I think there are mistakes in the concept that I'm applying -- Charged sphere's potential

[Neolight]

Homework Statement

A sphere of radius R has a volume charge density proportional to distance from center. Total charge contained in the sphere is Q. If electric potential at infinity is taken to be zero , potential at it's center is

Homework Equations

Here given are
ρ= βr where β is a constant

The Attempt at a Solution

Since in this question the charger density is not uniform so I attempted the question by first finding out the electric field on the inside and outside region by using Gauss law than.

Please give me some hints on what I have done wrong because the answer is
V= Q/3Πξ.R
And I also think that somehow we have to find the value of β

And one final personal question
Is this question a difficult level question because I have spent like 2 hours in a day for 4 days and haven't been able to answer due to mistakes here and there and lately because of this I have started losing confidence in myself because I can't even solve this question.

 

[Charles Link]

I don't want to read your sideways picture, but $Q=\int\limits_{0}^{R} \beta r \, 4 \pi r^2 dr$. That will allow you to find $\beta$. You then need to find $E(r)$, (by Gauss' law), as a function of $r$ both inside and outside the sphere. That will allow you to compute $V(r)=-\int\limits_{+\infty}^{r} E(r') \, dr'$. $\\$ Maybe I'm a little fussy, but I think it is asking a lot to have someone need to turn their computer sideways to try and read a sideways picture.

 

[Neolight]

I'm really sorry about that tilted photos.
Here are my calculations

 

[Charles Link]

It looks quite accurate. The equation $\beta \pi R^4=Q$ applies, so that $\beta=Q/( \pi R^4)$. You basically computed this, but didn't include it. You can substitute this for $\beta$ in your final answer. From what I can tell it looks right=I didn't see any mistakes.

 

[Ray Vickson]

View attachment 214150 View attachment 214151

I'm really sorry about that tilted photos.
Here are my calculations

You say your answer of V= Q/3Πξ.R is wrong. I cannot figure out if you mean $\frac{Q}{2 \pi \xi R}$ or $\frac{Q}{3 \pi \xi} R$ or something else. Parentheses would help.

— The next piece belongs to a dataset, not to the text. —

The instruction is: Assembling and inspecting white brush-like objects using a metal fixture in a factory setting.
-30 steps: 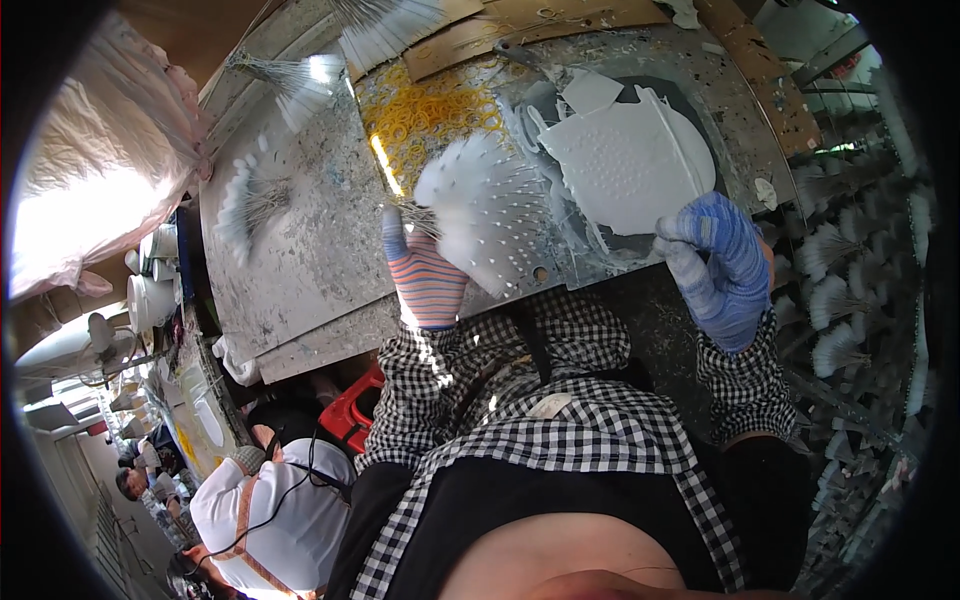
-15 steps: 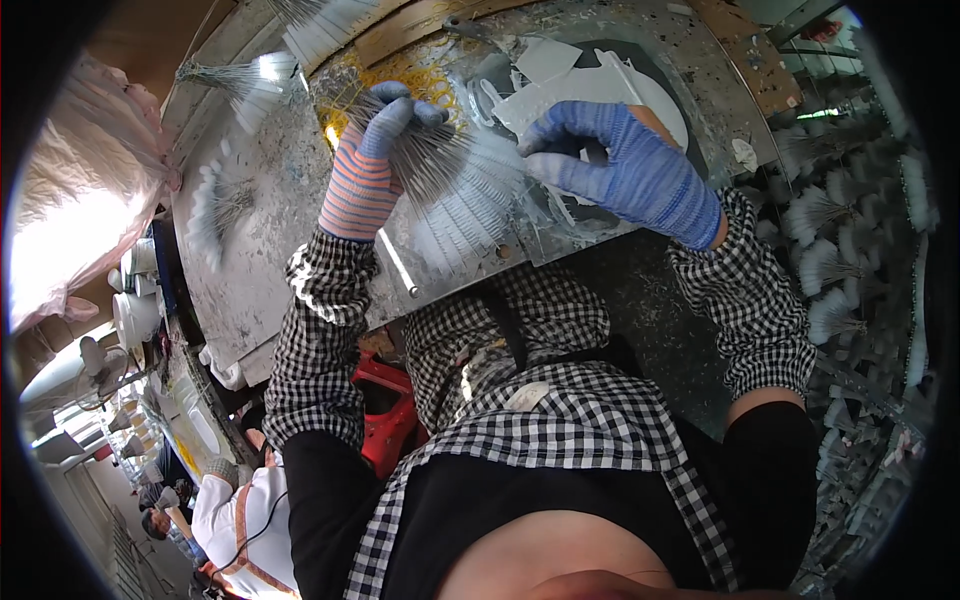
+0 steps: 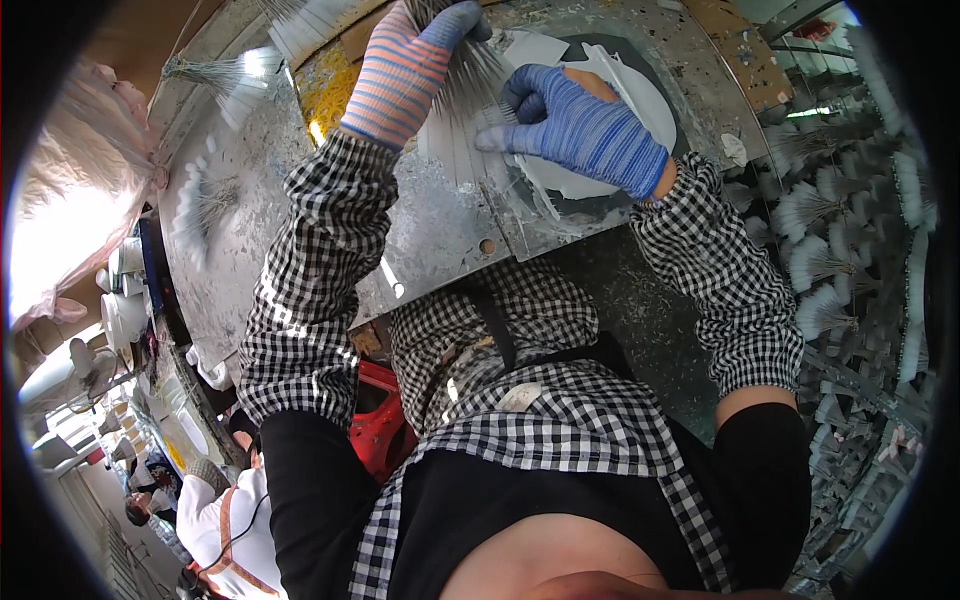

Anyway, why do you think you answer is wrong? What is the apparent correct answer?

(I, for one, will not look at posted images; I look at typed work only, except for diagrams.)

 

[Charles Link]

You say your answer of V= Q/3Πξ.R is wrong. I cannot figure out if you mean $\frac{Q}{2 \pi \xi R}$ or $\frac{Q}{3 \pi \xi} R$ or something else. Parentheses would help.

Anyway, why do you think you answer is wrong? What is the apparent correct answer?

(I, for one, will not look at posted images; I look at typed work only, except for diagrams.)

Looks like the OP got the right answer, which is $V=\frac{Q}{3 \pi \epsilon_o R}$. And the OP should use an $\epsilon_o$ (epsilon), rather than a $\xi_o$ (xi).